◆ Problem statement:
Wherever a line in the material contains the word "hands", copy that line.
::::::
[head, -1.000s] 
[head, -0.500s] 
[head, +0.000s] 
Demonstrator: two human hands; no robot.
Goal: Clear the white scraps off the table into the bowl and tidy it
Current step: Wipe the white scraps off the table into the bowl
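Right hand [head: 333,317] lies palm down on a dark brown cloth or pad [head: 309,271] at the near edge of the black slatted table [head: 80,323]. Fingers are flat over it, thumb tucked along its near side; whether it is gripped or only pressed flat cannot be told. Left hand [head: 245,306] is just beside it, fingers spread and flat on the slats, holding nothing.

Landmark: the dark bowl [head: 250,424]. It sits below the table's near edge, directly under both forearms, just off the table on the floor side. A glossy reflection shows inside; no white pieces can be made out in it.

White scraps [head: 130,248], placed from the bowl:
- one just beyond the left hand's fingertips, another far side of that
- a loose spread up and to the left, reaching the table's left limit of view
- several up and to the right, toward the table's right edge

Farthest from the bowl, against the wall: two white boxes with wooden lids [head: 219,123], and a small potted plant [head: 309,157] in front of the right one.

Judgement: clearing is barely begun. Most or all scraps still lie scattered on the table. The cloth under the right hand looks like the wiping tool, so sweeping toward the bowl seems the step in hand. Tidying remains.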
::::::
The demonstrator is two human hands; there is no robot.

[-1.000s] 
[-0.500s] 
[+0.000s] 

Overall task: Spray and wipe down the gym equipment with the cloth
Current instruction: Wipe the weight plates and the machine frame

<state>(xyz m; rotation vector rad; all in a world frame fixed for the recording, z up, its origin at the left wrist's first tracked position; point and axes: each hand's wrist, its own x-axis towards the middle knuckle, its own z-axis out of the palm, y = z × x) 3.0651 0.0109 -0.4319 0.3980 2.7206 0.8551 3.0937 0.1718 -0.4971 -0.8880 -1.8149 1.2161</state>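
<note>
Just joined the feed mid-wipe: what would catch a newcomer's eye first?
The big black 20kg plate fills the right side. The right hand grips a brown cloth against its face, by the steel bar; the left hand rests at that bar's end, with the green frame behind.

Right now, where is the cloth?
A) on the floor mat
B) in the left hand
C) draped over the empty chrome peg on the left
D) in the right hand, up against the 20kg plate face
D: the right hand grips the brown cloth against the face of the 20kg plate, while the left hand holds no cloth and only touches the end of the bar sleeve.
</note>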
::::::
◆ Answer section:
Demonstrator: two human hands; no robot.
The demonstrator is two human hands; there is no robot.

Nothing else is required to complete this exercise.